Once you find the line containing "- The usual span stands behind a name" in the data below, copy it and each following line exactly, up to and including the line containing "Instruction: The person", and nothing else.

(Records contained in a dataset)
= = =
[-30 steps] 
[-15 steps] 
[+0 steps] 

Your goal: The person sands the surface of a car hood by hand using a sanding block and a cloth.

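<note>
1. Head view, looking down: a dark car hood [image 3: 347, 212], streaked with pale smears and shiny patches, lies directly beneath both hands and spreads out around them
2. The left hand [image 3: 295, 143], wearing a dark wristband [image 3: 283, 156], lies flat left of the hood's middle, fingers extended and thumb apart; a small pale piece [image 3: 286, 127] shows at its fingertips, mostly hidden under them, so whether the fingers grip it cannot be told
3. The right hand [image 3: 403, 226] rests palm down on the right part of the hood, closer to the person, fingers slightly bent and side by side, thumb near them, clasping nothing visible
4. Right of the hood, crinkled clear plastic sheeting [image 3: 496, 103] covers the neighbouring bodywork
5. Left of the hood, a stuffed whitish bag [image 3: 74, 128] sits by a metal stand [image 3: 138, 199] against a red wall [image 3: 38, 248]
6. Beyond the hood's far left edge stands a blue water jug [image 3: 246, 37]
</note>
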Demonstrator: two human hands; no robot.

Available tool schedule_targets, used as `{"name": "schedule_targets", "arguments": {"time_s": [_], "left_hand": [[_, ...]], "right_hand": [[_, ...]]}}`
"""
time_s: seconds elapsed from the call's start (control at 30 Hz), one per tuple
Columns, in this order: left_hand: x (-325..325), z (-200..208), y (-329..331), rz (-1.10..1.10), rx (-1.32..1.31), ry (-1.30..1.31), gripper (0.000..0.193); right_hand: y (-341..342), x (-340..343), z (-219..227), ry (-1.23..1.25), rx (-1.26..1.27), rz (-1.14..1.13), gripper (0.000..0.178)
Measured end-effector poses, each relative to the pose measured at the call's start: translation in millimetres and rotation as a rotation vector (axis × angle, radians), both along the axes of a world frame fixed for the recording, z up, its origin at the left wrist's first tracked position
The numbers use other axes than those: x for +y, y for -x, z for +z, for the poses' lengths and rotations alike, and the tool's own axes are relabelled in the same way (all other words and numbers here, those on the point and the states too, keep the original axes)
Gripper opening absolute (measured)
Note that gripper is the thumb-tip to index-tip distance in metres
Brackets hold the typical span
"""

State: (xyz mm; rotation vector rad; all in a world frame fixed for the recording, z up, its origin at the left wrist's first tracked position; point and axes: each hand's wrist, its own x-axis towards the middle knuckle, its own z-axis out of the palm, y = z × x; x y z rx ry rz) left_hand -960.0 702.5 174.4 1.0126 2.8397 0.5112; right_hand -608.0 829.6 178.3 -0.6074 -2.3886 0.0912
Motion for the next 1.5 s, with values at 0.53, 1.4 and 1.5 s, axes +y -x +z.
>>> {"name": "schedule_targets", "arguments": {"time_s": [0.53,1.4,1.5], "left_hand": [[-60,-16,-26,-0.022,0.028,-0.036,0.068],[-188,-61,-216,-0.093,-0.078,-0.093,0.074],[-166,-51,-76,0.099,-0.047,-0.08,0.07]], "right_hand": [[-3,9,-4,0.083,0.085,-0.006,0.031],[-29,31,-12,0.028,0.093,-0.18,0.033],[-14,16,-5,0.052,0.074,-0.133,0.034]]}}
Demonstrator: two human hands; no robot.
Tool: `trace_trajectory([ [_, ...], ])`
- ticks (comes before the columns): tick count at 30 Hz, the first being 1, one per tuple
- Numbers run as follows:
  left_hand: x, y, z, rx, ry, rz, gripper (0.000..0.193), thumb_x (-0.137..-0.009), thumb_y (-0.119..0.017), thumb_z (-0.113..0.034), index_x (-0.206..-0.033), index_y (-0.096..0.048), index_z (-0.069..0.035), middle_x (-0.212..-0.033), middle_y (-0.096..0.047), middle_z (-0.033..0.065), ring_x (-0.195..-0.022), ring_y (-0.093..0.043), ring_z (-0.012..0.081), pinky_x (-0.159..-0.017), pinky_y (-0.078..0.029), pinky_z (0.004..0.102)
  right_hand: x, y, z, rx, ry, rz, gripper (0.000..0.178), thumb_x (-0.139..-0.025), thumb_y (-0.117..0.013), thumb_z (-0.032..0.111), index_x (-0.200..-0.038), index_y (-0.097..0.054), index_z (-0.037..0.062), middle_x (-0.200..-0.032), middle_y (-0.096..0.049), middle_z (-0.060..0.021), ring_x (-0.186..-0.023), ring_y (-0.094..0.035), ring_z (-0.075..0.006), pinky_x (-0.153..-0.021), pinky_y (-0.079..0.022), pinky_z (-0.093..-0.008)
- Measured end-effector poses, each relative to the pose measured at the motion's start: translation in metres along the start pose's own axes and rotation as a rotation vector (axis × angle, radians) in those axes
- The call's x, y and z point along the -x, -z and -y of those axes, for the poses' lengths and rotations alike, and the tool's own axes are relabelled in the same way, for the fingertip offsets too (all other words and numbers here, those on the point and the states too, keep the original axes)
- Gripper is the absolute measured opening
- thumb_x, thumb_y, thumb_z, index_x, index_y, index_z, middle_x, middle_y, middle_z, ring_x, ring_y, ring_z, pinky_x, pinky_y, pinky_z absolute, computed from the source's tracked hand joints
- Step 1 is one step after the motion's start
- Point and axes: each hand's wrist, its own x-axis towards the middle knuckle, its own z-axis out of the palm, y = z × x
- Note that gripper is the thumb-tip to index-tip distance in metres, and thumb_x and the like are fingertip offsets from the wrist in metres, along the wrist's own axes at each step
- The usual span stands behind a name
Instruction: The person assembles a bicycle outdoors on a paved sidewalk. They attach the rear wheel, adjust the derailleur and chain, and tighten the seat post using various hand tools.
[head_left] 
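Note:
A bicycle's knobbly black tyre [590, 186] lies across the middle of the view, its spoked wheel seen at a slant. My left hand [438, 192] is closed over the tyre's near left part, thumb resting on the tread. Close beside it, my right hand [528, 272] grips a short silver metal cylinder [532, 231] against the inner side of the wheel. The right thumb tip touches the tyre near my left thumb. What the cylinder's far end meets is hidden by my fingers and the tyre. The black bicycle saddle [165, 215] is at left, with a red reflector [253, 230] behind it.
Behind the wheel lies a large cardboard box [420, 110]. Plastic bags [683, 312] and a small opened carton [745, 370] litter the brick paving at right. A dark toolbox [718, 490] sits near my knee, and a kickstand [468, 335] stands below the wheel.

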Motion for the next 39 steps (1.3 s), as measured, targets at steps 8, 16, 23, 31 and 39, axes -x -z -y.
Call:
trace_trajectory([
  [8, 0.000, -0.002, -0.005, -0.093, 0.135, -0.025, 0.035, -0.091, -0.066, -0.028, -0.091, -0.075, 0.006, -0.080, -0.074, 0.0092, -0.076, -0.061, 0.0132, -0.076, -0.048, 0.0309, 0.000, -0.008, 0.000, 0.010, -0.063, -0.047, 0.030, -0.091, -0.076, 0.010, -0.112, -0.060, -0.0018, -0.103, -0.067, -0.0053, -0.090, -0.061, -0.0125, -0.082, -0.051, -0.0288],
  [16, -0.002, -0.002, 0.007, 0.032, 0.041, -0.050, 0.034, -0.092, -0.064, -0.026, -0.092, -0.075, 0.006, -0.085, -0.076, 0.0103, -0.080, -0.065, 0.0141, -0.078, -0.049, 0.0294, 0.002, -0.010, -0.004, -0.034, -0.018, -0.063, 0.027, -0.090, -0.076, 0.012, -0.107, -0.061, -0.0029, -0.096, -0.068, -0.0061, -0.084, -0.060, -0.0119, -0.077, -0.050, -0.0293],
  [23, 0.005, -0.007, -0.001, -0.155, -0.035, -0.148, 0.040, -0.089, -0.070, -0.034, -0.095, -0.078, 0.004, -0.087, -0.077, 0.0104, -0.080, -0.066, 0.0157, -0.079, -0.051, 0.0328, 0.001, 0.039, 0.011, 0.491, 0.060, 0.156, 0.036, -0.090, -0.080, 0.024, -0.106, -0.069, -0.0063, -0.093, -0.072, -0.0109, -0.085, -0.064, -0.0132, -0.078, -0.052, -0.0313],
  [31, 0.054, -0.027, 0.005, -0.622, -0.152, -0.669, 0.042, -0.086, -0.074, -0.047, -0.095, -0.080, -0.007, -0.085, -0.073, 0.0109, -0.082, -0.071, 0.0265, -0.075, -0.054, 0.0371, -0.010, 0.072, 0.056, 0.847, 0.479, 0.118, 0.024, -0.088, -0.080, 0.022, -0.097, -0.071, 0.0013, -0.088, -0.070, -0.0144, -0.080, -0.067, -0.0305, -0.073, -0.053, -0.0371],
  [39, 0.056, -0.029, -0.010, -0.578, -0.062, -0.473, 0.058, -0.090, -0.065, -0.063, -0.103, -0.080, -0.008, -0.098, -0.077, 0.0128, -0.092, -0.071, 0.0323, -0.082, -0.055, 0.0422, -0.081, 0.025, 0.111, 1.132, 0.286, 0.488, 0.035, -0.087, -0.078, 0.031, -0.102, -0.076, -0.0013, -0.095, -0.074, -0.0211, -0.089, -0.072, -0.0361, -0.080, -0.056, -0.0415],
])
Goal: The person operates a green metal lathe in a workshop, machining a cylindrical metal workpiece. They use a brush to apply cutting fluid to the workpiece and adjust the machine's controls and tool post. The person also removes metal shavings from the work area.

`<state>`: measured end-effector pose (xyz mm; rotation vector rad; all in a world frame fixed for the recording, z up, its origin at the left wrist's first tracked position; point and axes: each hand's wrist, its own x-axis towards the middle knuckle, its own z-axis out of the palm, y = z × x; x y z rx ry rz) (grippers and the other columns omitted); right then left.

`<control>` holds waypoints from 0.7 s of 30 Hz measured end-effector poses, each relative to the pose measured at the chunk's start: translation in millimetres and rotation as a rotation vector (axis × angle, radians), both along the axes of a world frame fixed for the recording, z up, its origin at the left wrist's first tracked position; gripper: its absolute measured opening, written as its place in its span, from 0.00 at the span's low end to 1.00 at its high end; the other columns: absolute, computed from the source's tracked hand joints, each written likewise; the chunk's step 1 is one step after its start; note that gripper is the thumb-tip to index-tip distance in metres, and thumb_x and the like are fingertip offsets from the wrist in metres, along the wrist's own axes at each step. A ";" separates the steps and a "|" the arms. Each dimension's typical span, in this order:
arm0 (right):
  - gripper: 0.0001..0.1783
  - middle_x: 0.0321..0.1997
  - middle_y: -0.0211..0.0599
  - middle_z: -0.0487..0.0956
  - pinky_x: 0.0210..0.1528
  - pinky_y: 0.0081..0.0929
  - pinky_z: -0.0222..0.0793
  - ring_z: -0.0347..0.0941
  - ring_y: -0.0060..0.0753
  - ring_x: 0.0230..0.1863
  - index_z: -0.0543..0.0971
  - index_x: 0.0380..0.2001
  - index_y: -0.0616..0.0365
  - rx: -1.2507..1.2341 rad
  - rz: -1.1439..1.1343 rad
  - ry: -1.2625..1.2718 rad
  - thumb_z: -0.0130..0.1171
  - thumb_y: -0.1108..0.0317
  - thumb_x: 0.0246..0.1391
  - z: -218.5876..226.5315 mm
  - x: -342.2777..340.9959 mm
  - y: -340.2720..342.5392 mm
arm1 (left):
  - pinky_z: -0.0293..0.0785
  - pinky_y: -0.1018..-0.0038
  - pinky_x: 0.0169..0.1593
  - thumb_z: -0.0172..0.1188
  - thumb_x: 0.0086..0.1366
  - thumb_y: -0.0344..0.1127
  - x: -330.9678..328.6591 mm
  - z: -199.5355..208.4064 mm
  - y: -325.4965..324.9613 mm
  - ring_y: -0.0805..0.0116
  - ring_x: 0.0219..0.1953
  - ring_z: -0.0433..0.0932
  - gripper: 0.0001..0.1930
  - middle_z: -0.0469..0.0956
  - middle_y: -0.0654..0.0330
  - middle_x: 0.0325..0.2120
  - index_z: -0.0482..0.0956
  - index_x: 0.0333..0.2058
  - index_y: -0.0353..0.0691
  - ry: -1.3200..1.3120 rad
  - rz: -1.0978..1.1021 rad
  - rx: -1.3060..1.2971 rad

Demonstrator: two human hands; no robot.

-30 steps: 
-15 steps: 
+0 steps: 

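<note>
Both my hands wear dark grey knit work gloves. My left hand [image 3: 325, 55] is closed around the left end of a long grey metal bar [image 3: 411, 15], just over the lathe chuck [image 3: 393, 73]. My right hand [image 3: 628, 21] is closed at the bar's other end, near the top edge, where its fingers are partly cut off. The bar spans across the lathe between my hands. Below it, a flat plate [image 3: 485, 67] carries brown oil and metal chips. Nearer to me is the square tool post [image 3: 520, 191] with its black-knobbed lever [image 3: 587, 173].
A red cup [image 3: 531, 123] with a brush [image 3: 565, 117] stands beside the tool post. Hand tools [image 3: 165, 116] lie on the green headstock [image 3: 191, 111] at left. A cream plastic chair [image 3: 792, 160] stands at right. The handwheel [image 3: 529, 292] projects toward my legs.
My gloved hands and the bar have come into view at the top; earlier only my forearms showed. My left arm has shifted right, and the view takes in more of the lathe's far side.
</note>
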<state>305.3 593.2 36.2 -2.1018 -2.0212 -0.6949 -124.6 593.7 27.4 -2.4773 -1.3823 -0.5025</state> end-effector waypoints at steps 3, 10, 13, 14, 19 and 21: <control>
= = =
_Result of this exercise:_
- The usual span stands behind a name
Instruction: The person assembles a bicycle outdoors on a paved sidewalk. They attach the rear wheel, adjust the derailleur and chain, and tighten the seat post using various hand tools.

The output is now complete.